Powerful and wealthy, they run the most highly organised crime syndicates in their country and are infamous for showing their victims no mercy.
All former athletes, the Wrestlers found alternative sources of income to maintain their luxurious lifestyles after the collapse of the communist regime in the late ’80s.
They first took over motels along Bulgaria’s international highways, then began trading in hard currencies, prostitution, armed robbery and racketeering.
This week, the Sunday Times established that Staykov — described by South African police as one of their most wanted men — has opened two new companies in Bulgaria since fleeing South Africa.
On May 10, he registered a transport company called Alfa Star in Bourgas, near the Bulgarian seaside town of Nesebar, where he was born.
Just 16 days later, he registered Omega Star Limited in Bulgaria’s capital, Sofia. He has a partner, Krasimir Vasilev Gradinarov, in this business which operates from flat number 124 on the second floor of a residential block of flats in the Borovo district.
In South Africa, Staykov set up units countrywide with more than 60 members. He paid waitresses and supermarket cashiers to steal credit card details using a matchbox-sized reading device known as a “skimmer”.

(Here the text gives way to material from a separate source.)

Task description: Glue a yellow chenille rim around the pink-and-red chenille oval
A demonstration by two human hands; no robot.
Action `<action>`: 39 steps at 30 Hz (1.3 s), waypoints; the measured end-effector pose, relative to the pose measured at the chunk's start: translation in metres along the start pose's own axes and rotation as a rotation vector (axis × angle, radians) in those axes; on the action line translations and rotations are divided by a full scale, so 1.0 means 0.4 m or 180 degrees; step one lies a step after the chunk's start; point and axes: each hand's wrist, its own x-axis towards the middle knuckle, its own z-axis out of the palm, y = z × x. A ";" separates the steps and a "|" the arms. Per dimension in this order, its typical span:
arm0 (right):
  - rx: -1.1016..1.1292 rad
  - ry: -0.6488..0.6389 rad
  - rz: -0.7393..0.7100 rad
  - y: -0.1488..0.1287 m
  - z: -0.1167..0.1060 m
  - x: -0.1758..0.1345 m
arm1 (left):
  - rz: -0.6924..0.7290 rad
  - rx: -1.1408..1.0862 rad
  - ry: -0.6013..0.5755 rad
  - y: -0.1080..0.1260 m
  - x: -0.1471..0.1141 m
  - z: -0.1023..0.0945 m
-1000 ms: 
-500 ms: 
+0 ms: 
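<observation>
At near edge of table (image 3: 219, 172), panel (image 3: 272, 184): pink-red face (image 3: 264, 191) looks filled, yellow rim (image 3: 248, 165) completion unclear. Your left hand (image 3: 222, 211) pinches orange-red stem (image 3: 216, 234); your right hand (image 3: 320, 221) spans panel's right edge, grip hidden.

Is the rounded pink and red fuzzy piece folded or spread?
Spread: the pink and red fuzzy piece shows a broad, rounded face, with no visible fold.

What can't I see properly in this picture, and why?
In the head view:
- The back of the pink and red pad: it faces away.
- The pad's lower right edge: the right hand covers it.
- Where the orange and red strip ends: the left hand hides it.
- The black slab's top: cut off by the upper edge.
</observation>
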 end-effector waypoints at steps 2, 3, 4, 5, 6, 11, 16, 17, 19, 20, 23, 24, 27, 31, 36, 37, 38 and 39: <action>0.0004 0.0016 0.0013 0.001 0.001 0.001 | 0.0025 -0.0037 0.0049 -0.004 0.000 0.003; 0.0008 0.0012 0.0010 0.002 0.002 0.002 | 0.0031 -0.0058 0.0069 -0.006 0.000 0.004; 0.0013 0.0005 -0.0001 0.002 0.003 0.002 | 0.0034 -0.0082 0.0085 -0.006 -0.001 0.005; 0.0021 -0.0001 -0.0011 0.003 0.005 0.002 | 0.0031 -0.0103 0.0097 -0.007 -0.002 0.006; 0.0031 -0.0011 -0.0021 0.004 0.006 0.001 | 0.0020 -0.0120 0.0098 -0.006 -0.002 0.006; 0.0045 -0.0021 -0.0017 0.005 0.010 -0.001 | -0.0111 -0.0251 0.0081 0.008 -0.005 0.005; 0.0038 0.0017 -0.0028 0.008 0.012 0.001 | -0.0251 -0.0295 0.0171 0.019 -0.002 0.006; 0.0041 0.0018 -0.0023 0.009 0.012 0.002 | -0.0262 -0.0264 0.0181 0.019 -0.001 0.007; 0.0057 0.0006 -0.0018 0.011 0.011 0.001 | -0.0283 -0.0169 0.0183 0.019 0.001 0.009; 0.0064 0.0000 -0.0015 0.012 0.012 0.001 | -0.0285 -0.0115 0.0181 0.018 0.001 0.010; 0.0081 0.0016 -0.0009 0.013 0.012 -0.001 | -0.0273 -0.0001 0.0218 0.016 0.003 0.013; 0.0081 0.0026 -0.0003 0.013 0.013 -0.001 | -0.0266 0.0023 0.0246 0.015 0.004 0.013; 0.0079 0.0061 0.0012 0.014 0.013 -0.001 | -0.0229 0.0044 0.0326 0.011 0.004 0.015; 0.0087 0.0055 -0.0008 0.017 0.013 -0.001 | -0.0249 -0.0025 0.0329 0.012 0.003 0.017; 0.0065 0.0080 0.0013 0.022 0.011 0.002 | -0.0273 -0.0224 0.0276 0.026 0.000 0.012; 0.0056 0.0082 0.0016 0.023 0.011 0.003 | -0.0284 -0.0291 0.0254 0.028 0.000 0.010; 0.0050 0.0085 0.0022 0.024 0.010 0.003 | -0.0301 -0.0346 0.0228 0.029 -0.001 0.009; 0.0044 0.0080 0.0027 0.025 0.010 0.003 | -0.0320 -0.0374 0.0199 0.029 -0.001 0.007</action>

The details were then downloaded onto computers and new credit cards were made.
Staykov used “runners”, mainly South Africans, who he paid to go shopping for the syndicate with the fake cards.
Based in small groups throughout the country, they bought only luxury goods such as designer lounge and dining-room suites, plasma TV screens, cameras, stereos, paintings, cellphones and computers.
The goods were sent to Durban and shipped to Bulgaria, where they were resold on the black market and through Staykov’s businesses.
Staykov, who based himself in Edenvale, east of Johannesburg, operated with a fake South African passport, using it to open accounts with First National Bank, American Express, Nedbank, Absa and Diners Club.
His girlfriend, Tonka Panayotova Zotkova, 35, who disappeared shortly after his escape from the court, is wanted for questioning.
The police formed a task team to investigate the syndicate in 2003 after the Standard Bank, Absa, FNB and Nedbank found that Bulgarians were involved in most of the credit-card fraud in the country.
Japie Krige, chairman of the South African Card Fraud Forum said: “This syndicate was a major threat to the banks as they were losing millions in legal claims from card-holders who were being charged for stuff they never bought.”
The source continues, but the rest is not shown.